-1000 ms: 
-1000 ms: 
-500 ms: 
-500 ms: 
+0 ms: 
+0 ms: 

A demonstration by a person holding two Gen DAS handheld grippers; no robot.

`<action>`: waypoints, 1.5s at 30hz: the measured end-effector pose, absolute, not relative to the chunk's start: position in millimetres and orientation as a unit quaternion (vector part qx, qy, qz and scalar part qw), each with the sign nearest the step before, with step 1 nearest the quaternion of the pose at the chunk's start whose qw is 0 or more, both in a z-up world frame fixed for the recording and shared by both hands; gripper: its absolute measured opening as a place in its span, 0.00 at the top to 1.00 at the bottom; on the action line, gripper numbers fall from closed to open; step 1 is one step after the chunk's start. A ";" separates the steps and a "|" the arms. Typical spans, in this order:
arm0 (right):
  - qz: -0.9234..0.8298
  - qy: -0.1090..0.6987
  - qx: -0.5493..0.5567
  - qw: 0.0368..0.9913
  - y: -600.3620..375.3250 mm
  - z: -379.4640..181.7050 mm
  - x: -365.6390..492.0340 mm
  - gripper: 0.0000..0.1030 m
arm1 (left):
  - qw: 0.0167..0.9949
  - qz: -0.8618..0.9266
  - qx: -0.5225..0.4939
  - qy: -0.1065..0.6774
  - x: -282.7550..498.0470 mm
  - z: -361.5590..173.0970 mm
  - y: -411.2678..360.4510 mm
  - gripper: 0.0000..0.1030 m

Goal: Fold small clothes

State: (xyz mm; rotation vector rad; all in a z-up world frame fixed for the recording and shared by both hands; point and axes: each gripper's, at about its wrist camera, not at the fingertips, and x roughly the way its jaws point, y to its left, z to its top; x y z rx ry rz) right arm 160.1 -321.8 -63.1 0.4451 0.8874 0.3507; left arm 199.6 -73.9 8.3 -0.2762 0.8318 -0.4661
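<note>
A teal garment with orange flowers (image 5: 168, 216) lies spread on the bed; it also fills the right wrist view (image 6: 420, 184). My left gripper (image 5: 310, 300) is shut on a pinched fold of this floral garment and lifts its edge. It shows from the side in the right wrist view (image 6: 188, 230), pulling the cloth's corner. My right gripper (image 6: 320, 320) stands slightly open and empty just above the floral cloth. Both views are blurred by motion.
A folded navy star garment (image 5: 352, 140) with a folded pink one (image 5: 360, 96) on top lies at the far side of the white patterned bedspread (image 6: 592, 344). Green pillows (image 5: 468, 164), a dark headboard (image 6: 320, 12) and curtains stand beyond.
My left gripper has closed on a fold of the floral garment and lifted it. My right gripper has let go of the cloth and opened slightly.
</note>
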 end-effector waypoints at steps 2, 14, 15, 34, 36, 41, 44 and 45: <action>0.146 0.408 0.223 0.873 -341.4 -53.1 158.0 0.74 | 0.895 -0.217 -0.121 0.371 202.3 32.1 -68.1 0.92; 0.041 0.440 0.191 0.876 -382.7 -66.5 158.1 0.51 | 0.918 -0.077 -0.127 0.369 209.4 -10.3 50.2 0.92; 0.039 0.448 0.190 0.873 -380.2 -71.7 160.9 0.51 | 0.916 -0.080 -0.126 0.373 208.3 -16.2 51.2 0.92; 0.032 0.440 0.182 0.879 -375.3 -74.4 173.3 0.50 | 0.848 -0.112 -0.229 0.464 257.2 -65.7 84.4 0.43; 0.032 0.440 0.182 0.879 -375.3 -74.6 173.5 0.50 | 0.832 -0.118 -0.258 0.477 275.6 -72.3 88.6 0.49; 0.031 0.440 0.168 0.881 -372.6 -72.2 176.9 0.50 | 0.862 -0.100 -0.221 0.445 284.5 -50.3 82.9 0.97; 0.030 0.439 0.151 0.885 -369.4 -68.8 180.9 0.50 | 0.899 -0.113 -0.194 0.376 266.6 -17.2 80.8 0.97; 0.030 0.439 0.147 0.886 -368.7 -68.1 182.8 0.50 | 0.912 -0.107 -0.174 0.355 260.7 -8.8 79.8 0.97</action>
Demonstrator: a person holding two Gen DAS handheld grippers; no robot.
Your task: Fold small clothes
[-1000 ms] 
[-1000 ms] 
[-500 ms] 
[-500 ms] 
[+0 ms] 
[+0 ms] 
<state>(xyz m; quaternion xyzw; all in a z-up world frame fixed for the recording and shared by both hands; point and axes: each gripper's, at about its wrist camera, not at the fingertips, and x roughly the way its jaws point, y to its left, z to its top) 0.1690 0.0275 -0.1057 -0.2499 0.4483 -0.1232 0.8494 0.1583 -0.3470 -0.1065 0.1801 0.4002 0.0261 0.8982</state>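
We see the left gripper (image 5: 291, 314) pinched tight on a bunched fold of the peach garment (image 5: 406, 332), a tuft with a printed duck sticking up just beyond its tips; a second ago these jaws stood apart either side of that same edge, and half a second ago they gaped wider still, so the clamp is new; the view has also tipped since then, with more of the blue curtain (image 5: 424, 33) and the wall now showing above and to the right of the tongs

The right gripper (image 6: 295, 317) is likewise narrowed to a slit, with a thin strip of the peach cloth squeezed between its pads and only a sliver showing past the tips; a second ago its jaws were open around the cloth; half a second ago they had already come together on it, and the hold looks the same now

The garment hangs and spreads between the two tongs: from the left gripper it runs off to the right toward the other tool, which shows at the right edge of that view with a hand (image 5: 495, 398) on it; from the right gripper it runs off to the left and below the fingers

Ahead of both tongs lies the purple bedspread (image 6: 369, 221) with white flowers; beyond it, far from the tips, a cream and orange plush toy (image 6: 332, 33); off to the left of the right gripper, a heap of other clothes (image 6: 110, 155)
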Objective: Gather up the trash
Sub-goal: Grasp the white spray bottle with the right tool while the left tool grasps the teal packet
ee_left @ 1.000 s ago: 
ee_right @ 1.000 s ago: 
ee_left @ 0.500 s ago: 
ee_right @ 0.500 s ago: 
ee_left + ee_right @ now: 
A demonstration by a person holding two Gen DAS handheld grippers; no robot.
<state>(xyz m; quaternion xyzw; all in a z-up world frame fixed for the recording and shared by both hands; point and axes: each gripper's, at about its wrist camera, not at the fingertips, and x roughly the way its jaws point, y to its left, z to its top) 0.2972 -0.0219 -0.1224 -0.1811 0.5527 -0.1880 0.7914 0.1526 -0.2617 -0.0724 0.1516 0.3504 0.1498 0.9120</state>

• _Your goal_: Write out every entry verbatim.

• _Exercise solution_:
-1000 ms: 
-1000 ms: 
-500 ms: 
-500 ms: 
+0 ms: 
+0 ms: 

A demonstration by a person holding two Gen DAS handheld grippers; no robot.

`<action>`: waypoints, 1.5s at 30hz: the measured end-effector pose, absolute, not relative to the chunk's start: position in millimetres and orientation as a unit quaternion (vector part qx, qy, qz and scalar part qw), each with the sign nearest the step before, with step 1 nearest the quaternion of the pose at the chunk's start whose qw is 0 or more, both in a z-up world frame fixed for the recording and shared by both hands; gripper: its absolute measured opening as a place in its span, 0.00 at the top to 1.00 at the bottom; on the action line, gripper numbers fall from closed to open; step 1 is one step after the chunk's start. A ";" separates the steps and a "|" the arms. Typical spans, in this order:
arm0 (right):
  - qz: -0.9234..0.8298
  - qy: -0.1090..0.6987
  - qx: -0.5493..0.5567
  - qw: 0.0368..0.9913
  - y: -600.3620..375.3250 mm
  - z: -379.4640..181.7050 mm
  - x: -365.6390..492.0340 mm
  - gripper: 0.0000..0.1030 m
arm1 (left):
  - qw: 0.0167..0.9949
  - qz: -0.8618..0.9266
  - qx: -0.5225..0.4939
  - qy: -0.1065..0.6774
  - x: -282.7550..498.0470 mm
  - z: -361.5590..173.0970 mm
  - y: -411.2678..360.4510 mm
  - gripper: 0.0000..0.1030 m

Goal: Fold small clothes

State: (xyz mm; rotation vector rad; all in a z-up world frame fixed for the recording and shared by both hands; point and axes: each gripper's, at about its wrist camera, not at the fingertips, and x roughly the way its jaws point, y to its left, z to its top; x y z rx ry rz) right arm 160.1 -321.8 -63.1 0.4451 0.8874 0.3507; left arm 199.6 -73.9 8.3 -0.2762 0.8318 -0.4661
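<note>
A teal garment with orange flowers (image 5: 168, 216) lies spread on the bed; it also fills the right wrist view (image 6: 420, 184). My left gripper (image 5: 310, 300) is shut on a pinched fold of this floral garment and lifts its edge. It shows from the side in the right wrist view (image 6: 188, 230), pulling the cloth's corner. My right gripper (image 6: 320, 320) stands slightly open and empty just above the floral cloth. Both views are blurred by motion.
A folded navy star garment (image 5: 352, 140) with a folded pink one (image 5: 360, 96) on top lies at the far side of the white patterned bedspread (image 6: 592, 344). Green pillows (image 5: 468, 164), a dark headboard (image 6: 320, 12) and curtains stand beyond.
My left gripper has closed on a fold of the floral garment and lifted it. My right gripper has let go of the cloth and opened slightly.
</note>
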 end-effector waypoints at steps 2, 14, 15, 34, 36, 41, 44 and 45: <action>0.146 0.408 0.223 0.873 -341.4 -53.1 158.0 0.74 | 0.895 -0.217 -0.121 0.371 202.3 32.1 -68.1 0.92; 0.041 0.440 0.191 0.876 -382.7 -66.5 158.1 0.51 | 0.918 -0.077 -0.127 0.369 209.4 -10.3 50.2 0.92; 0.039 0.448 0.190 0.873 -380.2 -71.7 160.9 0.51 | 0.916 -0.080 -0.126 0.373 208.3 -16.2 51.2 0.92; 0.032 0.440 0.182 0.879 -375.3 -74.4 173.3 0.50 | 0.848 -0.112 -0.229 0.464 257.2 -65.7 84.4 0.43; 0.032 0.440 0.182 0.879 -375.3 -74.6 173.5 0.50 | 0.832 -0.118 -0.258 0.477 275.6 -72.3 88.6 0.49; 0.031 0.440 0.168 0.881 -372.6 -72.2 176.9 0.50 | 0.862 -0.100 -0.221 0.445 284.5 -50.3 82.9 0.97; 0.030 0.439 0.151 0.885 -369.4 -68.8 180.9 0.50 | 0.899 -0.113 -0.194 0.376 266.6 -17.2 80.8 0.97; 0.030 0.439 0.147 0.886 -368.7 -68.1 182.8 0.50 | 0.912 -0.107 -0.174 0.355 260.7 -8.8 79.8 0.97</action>
Demonstrator: a person holding two Gen DAS handheld grippers; no robot.
Your task: Fold small clothes
[-1000 ms] 
[-1000 ms] 
[-500 ms] 
[-500 ms] 
[+0 ms] 
[+0 ms] 
<state>(xyz m; quaternion xyzw; all in a z-up world frame fixed for the recording and shared by both hands; point and axes: each gripper's, at about its wrist camera, not at the fingertips, and x roughly the way its jaws point, y to its left, z to its top) 0.1690 0.0275 -0.1057 -0.2499 0.4483 -0.1232 0.8494 0.1583 -0.3470 -0.1065 0.1801 0.4002 0.0261 0.8982</state>
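We see the left gripper (image 5: 291, 314) pinched tight on a bunched fold of the peach garment (image 5: 406, 332), a tuft with a printed duck sticking up just beyond its tips; a second ago these jaws stood apart either side of that same edge, and half a second ago they gaped wider still, so the clamp is new; the view has also tipped since then, with more of the blue curtain (image 5: 424, 33) and the wall now showing above and to the right of the tongs

The right gripper (image 6: 295, 317) is likewise narrowed to a slit, with a thin strip of the peach cloth squeezed between its pads and only a sliver showing past the tips; a second ago its jaws were open around the cloth; half a second ago they had already come together on it, and the hold looks the same now

The garment hangs and spreads between the two tongs: from the left gripper it runs off to the right toward the other tool, which shows at the right edge of that view with a hand (image 5: 495, 398) on it; from the right gripper it runs off to the left and below the fingers

Ahead of both tongs lies the purple bedspread (image 6: 369, 221) with white flowers; beyond it, far from the tips, a cream and orange plush toy (image 6: 332, 33); off to the left of the right gripper, a heap of other clothes (image 6: 110, 155)
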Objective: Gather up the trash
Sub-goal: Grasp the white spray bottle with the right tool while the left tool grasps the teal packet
ee_left @ 1.000 s ago: 
ee_right @ 1.000 s ago: 
ee_left @ 0.500 s ago: 
ee_right @ 0.500 s ago: 
ee_left + ee_right @ now: 
A demonstration by a person holding two Gen DAS handheld grippers; no robot.
<state>(xyz m; quaternion xyzw; all in a z-up world frame fixed for the recording and shared by both hands; point and axes: each gripper's, at about its wrist camera, not at the fingertips, and x roughly the way its jaws point, y to its left, z to its top) 0.2972 -0.0219 -0.1224 -0.1811 0.5527 -0.1880 0.7914 0.1526 -0.2617 -0.0724 0.1516 0.3504 0.1498 0.9120</state>

The exercise has been answered completely.